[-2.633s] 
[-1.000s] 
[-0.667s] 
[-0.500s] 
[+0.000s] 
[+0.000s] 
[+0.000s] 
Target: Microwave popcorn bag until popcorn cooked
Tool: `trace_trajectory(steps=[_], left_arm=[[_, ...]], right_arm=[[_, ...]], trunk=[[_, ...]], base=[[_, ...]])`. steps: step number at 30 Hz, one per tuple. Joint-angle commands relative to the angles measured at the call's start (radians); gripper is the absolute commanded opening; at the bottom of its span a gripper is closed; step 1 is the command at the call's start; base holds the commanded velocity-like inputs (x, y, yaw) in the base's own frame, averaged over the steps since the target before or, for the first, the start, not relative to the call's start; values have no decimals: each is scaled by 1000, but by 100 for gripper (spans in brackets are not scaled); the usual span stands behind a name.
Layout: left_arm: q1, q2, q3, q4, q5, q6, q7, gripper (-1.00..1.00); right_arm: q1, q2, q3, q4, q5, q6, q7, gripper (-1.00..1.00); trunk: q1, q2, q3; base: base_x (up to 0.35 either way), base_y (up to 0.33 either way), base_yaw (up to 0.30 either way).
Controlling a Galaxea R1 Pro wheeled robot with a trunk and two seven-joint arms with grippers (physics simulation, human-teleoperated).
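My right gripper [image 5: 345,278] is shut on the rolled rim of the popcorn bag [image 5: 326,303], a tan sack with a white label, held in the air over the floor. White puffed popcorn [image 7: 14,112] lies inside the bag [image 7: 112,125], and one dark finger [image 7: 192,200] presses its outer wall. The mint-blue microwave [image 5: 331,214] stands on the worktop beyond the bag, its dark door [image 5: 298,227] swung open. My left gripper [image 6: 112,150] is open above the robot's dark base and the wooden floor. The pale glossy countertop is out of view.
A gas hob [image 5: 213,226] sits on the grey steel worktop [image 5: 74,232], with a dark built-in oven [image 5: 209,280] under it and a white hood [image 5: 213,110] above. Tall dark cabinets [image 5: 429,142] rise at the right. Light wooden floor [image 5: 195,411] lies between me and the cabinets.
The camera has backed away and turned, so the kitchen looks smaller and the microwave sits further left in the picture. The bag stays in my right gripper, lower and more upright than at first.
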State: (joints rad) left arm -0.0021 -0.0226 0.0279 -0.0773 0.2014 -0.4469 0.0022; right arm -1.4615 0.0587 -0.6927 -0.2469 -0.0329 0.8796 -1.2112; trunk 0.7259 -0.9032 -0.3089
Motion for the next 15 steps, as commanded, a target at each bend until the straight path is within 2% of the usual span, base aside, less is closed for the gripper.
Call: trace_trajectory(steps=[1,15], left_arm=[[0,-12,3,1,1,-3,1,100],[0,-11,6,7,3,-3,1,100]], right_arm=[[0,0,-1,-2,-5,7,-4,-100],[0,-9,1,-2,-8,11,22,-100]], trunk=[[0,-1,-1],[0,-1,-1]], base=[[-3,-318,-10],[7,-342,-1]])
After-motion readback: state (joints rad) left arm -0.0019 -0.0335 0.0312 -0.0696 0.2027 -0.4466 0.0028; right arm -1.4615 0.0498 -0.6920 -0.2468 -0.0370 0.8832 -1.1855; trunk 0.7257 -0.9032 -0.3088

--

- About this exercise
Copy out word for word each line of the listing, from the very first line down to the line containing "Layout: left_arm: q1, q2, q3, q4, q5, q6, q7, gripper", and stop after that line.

- Exercise response
[-2.633s] 
[-1.000s] 
[-0.667s] 
[-0.500s] 
[+0.000s] 
[+0.000s] 
[+0.000s] 
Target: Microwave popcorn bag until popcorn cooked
Tool: `trace_trajectory(steps=[_], left_arm=[[_, ...]], right_arm=[[_, ...]], trunk=[[_, ...]], base=[[_, ...]])`. steps: step number at 30 Hz, one per tuple. Joint-angle commands relative to the angles measured at the call's start (radians); gripper is the absolute commanded opening; at the bottom of its span a gripper is closed; step 1 is the command at the call's start; base holds the commanded velocity-like inputs (x, y, yaw) in the base's own frame, averaged over the steps since the target before or, for the first, the start, not relative to the call's start; values have no decimals: each is scaled by 1000, but by 100 for gripper (spans in brackets are not scaled); the usual span stands behind a name.
Layout: left_arm: q1, q2, q3, q4, q5, q6, q7, gripper (-1.00..1.00); right_arm: q1, q2, q3, q4, q5, q6, q7, gripper (-1.00..1.00); trunk: q1, q2, q3; base: base_x (up to 0.35 either way), base_y (up to 0.33 either way), base_yaw (up to 0.30 either way).

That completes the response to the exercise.